--- WHAT THIS TASK INVOLVES ---
Read the records and gather each line that includes "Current".

┌─ DATA SHOWN

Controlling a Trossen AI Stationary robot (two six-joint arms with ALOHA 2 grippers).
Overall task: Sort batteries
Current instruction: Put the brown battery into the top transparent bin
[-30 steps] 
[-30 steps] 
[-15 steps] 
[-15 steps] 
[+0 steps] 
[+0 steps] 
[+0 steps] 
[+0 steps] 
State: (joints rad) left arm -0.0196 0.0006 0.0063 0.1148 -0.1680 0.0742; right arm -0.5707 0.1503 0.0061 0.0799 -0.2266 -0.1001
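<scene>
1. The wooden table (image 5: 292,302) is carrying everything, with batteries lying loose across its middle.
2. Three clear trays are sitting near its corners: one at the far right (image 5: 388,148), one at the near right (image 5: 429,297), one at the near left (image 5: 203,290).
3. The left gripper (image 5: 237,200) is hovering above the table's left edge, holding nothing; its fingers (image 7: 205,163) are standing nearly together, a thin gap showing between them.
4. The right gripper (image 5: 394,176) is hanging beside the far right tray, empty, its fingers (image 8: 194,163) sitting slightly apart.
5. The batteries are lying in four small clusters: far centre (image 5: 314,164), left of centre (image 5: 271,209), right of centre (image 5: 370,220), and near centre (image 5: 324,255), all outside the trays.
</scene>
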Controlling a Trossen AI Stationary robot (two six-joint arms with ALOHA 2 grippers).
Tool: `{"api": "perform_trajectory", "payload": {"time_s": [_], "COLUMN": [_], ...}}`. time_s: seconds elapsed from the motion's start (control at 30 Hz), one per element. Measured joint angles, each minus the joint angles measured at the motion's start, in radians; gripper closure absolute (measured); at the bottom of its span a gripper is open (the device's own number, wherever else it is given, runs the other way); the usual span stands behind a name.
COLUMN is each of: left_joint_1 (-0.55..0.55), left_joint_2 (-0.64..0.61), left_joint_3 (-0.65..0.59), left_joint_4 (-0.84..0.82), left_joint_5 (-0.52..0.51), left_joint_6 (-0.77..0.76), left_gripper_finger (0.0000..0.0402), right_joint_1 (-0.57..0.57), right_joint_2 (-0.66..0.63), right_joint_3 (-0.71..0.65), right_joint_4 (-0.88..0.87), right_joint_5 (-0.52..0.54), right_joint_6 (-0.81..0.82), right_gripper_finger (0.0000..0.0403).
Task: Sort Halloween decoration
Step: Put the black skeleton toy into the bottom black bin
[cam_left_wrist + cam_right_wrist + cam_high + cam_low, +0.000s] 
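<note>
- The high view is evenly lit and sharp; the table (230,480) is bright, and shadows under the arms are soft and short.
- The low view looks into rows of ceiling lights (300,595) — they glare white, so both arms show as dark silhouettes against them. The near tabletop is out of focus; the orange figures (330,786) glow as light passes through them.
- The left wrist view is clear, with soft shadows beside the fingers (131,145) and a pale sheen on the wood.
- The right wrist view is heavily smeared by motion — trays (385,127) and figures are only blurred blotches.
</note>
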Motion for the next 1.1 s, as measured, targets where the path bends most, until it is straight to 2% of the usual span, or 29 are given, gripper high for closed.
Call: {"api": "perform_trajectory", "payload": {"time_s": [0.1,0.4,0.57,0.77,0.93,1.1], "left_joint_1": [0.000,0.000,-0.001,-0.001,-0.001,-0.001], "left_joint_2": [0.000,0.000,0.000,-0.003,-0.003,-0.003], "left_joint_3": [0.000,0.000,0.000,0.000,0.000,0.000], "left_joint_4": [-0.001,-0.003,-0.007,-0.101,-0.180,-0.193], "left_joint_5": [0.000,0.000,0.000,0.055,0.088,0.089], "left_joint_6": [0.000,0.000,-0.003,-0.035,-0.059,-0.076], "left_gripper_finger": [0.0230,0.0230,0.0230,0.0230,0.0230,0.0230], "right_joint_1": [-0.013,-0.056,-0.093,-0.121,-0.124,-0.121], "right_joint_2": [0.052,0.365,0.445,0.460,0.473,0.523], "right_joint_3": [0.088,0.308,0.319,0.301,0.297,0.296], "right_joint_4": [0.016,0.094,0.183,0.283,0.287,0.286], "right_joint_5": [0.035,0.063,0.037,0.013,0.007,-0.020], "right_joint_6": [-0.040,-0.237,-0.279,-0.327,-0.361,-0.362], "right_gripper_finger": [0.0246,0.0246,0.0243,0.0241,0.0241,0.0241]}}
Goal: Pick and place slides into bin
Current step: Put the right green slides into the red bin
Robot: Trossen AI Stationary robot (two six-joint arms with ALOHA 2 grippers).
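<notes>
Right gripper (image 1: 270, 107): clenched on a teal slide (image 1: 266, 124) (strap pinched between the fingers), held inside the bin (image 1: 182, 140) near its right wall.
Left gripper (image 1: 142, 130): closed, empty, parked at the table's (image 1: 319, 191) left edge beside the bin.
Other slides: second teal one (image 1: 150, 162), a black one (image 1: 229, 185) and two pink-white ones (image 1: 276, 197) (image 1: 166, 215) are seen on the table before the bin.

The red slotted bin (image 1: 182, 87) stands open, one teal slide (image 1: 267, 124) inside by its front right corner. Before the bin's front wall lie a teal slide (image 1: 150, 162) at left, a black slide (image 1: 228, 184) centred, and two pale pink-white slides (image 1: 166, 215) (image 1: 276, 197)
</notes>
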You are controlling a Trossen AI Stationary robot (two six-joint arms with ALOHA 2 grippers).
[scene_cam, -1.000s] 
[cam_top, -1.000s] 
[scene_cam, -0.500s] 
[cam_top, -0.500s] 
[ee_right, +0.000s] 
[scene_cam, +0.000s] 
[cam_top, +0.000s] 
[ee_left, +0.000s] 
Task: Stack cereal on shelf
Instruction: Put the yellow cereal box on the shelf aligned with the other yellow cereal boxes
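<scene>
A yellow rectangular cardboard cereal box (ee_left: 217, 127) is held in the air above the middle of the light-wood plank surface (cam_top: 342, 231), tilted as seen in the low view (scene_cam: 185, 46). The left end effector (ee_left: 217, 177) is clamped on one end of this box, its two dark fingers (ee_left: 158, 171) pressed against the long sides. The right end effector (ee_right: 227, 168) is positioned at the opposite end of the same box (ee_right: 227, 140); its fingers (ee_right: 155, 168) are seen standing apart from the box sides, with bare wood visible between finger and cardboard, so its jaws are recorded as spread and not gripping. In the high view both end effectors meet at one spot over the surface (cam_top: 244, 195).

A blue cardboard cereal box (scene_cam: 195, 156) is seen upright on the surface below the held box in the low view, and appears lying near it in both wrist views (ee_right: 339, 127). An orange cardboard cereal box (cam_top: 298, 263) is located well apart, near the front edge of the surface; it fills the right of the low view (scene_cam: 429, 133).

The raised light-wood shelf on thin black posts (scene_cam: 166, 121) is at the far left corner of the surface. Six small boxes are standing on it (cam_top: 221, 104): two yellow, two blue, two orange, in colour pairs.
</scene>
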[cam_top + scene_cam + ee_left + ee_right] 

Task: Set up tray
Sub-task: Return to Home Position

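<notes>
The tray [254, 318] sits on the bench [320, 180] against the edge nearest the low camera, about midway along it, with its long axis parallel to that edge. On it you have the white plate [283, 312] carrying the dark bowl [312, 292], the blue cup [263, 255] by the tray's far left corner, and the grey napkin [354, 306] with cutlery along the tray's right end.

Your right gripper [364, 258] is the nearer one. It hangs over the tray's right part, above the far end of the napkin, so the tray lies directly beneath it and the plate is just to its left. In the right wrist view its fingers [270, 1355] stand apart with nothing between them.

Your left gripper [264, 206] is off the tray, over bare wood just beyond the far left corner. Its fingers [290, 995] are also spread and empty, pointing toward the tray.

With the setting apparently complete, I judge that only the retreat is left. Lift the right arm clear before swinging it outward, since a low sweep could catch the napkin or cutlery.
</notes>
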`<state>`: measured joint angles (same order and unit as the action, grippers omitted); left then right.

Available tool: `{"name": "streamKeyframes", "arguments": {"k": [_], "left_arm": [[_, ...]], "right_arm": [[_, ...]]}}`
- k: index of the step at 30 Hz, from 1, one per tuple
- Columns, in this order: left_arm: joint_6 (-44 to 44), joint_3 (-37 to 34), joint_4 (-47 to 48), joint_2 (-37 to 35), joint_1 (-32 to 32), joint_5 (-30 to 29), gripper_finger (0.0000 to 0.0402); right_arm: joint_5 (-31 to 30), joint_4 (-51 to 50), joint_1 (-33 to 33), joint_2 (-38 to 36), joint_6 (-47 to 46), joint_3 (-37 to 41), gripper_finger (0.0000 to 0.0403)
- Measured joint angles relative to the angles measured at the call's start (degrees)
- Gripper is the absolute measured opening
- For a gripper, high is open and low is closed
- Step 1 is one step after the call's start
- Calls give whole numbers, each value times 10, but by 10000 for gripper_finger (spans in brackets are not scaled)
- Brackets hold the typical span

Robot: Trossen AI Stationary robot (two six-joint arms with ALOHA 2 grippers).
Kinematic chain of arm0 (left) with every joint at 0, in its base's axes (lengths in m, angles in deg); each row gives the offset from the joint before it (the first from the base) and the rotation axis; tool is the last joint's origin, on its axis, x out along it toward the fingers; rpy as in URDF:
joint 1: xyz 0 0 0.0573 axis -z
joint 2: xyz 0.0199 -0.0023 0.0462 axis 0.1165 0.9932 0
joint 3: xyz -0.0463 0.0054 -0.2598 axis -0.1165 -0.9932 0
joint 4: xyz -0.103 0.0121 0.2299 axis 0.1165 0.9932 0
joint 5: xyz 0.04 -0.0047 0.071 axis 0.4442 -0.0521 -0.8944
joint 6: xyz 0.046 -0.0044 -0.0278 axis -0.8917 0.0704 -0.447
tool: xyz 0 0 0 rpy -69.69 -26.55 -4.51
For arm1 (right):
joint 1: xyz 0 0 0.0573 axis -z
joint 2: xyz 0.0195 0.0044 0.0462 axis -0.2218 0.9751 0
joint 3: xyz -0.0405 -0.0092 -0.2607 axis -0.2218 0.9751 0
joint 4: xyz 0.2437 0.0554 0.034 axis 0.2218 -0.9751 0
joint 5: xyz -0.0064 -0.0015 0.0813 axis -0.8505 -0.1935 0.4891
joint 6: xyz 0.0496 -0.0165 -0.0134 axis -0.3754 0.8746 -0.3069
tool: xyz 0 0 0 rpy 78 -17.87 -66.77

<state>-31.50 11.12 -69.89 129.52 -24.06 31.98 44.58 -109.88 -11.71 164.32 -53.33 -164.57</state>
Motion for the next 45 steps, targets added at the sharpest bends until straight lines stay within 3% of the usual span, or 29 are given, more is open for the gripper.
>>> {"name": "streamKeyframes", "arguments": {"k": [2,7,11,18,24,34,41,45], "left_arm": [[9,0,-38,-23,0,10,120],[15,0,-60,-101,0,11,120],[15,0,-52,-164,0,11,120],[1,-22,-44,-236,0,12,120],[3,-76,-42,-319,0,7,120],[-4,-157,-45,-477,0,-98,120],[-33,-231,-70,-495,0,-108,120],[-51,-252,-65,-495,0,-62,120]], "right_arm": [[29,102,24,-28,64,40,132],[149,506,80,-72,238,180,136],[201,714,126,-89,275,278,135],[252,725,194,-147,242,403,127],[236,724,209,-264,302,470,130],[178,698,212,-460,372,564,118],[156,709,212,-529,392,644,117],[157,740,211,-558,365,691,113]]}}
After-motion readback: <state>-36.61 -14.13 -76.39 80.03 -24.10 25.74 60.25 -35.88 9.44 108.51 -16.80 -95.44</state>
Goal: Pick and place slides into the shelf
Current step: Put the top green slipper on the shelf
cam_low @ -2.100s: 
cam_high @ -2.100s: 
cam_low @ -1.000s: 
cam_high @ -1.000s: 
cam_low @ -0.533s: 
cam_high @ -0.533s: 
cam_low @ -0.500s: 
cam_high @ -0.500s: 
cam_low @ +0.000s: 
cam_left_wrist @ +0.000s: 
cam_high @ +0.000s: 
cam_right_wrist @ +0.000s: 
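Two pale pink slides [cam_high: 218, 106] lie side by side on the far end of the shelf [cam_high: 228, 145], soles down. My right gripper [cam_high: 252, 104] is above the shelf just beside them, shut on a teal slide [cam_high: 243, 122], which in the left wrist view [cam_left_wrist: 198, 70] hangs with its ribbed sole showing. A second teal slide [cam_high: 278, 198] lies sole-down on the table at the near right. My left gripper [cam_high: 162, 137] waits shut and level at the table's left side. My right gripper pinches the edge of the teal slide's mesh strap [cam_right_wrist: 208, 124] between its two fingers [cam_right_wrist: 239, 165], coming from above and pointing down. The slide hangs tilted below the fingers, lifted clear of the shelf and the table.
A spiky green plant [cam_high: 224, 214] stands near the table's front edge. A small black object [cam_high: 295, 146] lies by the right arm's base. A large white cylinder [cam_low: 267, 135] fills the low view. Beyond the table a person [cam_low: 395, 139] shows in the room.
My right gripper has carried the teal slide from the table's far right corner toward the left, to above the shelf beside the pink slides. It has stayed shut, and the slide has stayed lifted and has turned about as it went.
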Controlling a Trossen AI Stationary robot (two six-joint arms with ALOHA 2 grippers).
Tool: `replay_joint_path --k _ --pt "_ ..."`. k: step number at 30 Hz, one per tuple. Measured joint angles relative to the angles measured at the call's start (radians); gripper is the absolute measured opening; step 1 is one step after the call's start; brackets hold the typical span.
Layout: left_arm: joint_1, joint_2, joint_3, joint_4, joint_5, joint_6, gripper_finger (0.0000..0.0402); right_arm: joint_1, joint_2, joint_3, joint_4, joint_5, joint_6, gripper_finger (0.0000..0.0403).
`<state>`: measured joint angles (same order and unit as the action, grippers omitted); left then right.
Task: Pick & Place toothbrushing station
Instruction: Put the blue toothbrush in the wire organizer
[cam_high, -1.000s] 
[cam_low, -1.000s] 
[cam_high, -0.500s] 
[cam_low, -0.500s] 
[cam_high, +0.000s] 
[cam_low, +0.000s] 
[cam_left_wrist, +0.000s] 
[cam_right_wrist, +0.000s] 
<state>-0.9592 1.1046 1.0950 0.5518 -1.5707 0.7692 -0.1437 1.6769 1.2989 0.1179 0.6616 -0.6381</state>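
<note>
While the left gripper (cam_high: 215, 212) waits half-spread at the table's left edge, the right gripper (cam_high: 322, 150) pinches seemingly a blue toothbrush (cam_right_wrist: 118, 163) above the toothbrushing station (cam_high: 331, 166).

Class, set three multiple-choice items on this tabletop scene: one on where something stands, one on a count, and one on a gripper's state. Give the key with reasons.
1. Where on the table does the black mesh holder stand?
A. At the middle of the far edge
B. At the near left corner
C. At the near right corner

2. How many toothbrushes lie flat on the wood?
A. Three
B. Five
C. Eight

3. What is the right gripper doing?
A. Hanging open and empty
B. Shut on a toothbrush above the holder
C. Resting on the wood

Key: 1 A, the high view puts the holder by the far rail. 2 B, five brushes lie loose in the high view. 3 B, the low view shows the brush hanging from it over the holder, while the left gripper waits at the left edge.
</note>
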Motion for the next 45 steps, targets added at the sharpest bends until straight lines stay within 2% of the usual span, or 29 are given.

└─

--- EXERCISE RESULT ---
Current instruction: Put the brown battery into the top transparent bin
Current step: Put the right green slides into the red bin
Current step: Put the top green slipper on the shelf

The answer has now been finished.